▶ _TO DO_
Retype the entries, please, from their first line to the line containing "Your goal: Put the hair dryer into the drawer", exactly and only those lines, minus the pictures.

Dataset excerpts
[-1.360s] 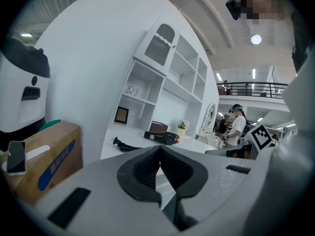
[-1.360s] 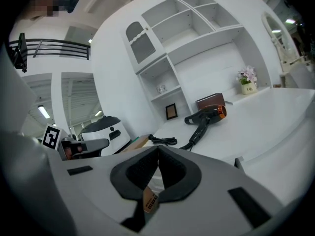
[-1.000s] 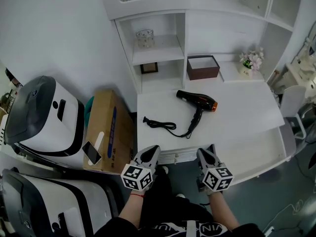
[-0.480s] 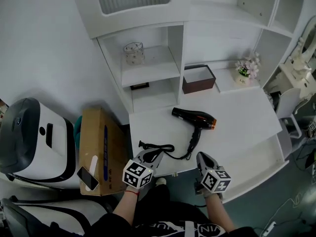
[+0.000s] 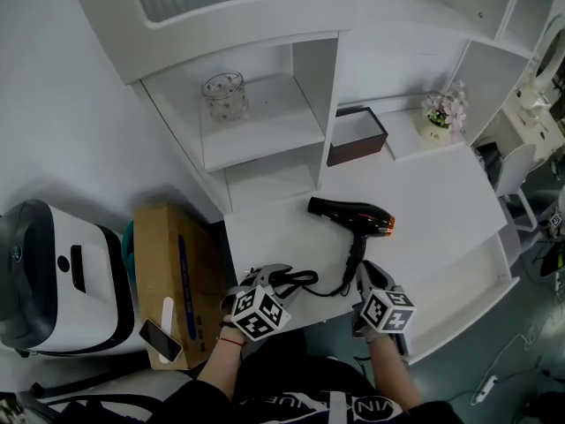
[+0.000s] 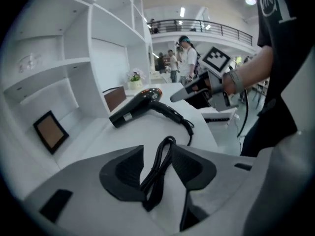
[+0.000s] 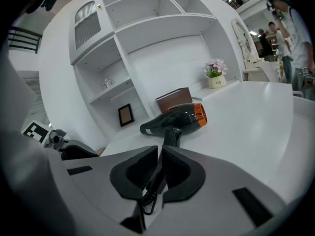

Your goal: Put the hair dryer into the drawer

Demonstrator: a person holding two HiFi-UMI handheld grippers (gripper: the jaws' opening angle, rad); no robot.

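Note:
The black hair dryer (image 5: 349, 215) with an orange nozzle end lies on the white desk (image 5: 433, 201), handle toward me. Its black cord (image 5: 300, 279) runs left along the desk's front edge in a folded bundle. My left gripper (image 5: 269, 275) is over that bundle. In the left gripper view the jaws (image 6: 157, 149) are opening, the cord (image 6: 160, 163) lies between the pads and they do not press on it. My right gripper (image 5: 365, 269) hovers at the end of the handle. Its jaws (image 7: 160, 151) are shut, and the dryer (image 7: 179, 119) shows just beyond them. I see no drawer.
A brown box (image 5: 356, 136) and a flower pot (image 5: 441, 113) stand at the back of the desk. A glass jar (image 5: 222, 95) sits in the shelf unit, a picture frame (image 7: 125, 115) below it. A cardboard box (image 5: 172, 272) with a phone (image 5: 161, 340) stands left of the desk.
Both grippers moved forward from below the desk's front edge onto the desk, the left to the cord, the right to the handle. The left gripper rolled and its jaws opened.

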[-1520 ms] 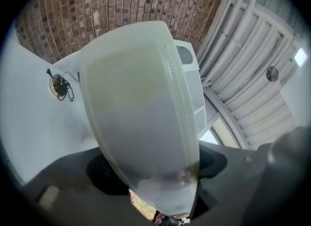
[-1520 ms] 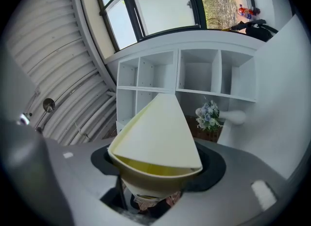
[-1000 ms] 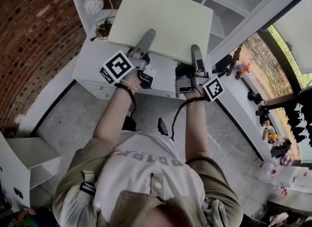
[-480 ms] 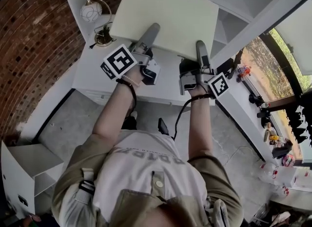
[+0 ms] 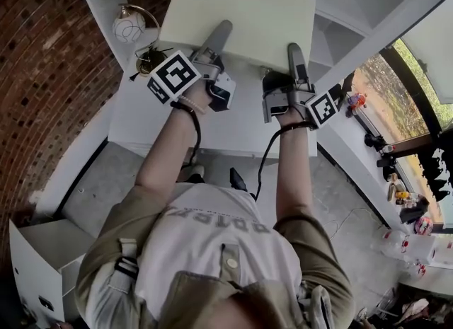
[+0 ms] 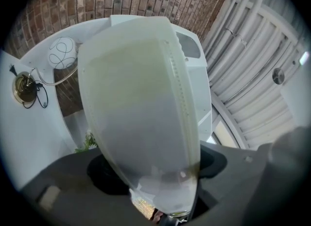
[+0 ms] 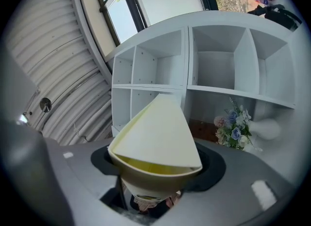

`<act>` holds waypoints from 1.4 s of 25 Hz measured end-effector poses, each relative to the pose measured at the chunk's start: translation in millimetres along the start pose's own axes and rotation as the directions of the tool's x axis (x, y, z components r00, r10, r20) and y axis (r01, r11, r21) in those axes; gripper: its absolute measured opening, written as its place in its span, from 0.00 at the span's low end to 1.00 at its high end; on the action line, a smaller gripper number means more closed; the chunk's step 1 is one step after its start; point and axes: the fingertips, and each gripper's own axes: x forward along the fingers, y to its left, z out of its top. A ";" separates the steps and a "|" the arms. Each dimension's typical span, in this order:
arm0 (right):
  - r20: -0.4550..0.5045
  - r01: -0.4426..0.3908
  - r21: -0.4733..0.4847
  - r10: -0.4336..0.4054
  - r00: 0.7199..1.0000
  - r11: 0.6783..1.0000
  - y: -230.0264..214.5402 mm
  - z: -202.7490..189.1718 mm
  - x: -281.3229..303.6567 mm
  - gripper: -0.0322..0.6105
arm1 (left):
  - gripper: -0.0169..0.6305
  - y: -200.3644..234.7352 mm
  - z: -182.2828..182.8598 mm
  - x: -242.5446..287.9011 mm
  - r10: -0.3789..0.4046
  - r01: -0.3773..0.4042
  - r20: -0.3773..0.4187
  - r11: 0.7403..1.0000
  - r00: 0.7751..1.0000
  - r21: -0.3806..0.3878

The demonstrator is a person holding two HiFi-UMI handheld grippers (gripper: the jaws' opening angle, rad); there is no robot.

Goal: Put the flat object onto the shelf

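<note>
A flat pale cream board is held up in front of me, its near edge gripped at two places. My left gripper is shut on the board's near left edge, and my right gripper is shut on its near right edge. In the left gripper view the board fills the middle and runs down into the left gripper. In the right gripper view the board rises out of the right gripper towards the white cubby shelf. That shelf stands just beyond the board.
A white counter lies under the board, with a globe lamp at its left end by the brick wall. A bunch of flowers sits low in the shelf unit. A small white cabinet stands on the floor at my left.
Both grippers have carried the board up and away from me, towards the shelf. Their hold on its near edge looks the same.
</note>
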 end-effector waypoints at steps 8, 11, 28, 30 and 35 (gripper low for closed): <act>0.000 -0.004 -0.007 0.004 1.000 1.000 -4.5 11.6 30.5 0.56 | 0.61 2.4 15.8 30.1 -0.011 0.011 -0.012 1.000 1.000 0.008; -0.005 0.014 0.000 -0.014 1.000 1.000 -11.1 13.9 43.7 0.56 | 0.61 9.7 22.0 41.3 0.002 -0.002 -0.017 1.000 1.000 -0.002; 0.132 0.105 0.105 -0.118 0.984 0.989 -29.6 31.9 79.6 0.55 | 0.65 23.3 33.3 77.6 -0.008 0.012 -0.086 0.999 0.996 0.036; 0.168 0.115 0.121 -0.135 0.977 0.986 -29.1 36.1 80.7 0.54 | 0.66 21.0 30.8 78.7 -0.030 0.036 -0.105 0.998 0.994 0.053; 0.245 0.132 0.141 -0.164 0.956 0.981 -31.2 44.1 79.9 0.53 | 0.68 17.4 22.7 74.6 -0.085 0.099 -0.145 0.991 0.986 0.089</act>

▶ _WRITTEN REPLY_
[-1.360s] 
[-1.360s] 
[-1.000s] 
[-0.480s] 
[+0.000s] 
[+0.000s] 
[+0.000s] 

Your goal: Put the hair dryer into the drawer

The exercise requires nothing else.